"Hi! My name is Kirsty Earley from the Royal College of Physicians and Surgeons of Glasgow and today I want to talk to you about Lucy Baldwin. Now, Lucy Baldwin was a countess, writer, and activist for maternity healthcare during the first part of the 20th century.
During this time, if a woman was pregnant she had to pay for the healthcare that she received during labour and childbirth- so, things like attending to the birth of her child, but also pain relief during labour. As you can imagine, not every woman could afford this and some women had to work up until the day of their child's birth and thereafter.

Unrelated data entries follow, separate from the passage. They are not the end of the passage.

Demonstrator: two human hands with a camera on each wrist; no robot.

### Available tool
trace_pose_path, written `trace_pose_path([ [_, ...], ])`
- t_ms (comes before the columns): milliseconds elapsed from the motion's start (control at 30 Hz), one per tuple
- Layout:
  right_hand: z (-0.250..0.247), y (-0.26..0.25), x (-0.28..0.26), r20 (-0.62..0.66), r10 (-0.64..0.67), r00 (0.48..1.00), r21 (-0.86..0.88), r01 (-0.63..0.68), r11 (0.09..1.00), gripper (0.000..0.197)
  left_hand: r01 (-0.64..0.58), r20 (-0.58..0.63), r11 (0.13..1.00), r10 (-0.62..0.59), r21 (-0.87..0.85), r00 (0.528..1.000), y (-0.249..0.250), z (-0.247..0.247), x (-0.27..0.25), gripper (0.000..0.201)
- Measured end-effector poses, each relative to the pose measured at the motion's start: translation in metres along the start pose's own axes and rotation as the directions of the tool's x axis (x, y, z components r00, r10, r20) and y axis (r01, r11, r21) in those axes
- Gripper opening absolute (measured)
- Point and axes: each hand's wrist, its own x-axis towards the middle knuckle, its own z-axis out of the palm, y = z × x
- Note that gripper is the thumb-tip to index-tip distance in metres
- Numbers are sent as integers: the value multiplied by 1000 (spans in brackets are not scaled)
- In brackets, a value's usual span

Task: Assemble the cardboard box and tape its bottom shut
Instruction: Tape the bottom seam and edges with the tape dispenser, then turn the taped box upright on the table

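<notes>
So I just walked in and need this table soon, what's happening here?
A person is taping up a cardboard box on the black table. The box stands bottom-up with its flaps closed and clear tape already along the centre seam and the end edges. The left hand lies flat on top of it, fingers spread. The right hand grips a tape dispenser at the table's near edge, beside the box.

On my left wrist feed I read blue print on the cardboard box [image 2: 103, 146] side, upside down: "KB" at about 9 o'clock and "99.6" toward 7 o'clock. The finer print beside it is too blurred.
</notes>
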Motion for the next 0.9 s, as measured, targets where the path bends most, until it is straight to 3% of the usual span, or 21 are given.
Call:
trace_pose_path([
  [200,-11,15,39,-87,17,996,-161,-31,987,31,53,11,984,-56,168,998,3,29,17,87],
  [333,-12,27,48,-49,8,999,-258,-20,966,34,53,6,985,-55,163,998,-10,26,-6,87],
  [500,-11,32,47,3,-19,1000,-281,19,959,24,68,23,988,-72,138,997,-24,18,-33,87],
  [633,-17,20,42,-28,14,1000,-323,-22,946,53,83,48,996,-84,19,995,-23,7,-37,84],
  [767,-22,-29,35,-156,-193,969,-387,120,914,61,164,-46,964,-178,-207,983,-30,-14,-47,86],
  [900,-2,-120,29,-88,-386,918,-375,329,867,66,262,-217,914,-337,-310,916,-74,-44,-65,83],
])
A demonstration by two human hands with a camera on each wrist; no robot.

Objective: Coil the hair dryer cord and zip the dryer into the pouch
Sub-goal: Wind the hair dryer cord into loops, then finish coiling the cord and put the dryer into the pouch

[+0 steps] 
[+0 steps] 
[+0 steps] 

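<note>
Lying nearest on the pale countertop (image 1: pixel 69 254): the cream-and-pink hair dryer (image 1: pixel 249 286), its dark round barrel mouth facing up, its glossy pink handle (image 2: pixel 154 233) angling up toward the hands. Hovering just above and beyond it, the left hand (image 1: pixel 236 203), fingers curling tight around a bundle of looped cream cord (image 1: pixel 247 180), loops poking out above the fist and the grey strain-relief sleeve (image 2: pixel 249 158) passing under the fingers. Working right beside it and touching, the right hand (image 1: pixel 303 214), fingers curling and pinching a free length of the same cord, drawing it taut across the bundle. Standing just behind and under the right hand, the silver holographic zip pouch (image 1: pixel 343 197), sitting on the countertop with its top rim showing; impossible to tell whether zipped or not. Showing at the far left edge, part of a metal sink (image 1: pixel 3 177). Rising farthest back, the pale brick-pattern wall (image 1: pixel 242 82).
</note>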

Now, Lucy was the wife of Stanley Baldwin, who was prime minister on three separate occasions. She had seven children of her own and each labour was very difficult for her, so she was very passionate about equality for women with regards to maternity healthcare especially pain relief during labour. She used her position in society to help campaign for women's rights during childbirth and started raising funds.
What does this have to do with Glasgow? Well, her husband Stanley was the rector of the University of Glasgow so she had connections there, but she also had connections to some hospitals in Glasgow and through her fundraising and her campaign work she was able to help employ the first anaesthetists at the Glasgow Royal Maternity Hospital, better known as Rottenrow.
She did such amazing work for maternity healthcare that an apparatus was named after her, the Lucy Baldwin Gas-Oxygen Analgesia Apparatus, part of which we have in our museum collection. Now, this apparatus was to be used by women during labour and it would sit at their bedside so they could self-administer gas to reduce the pain.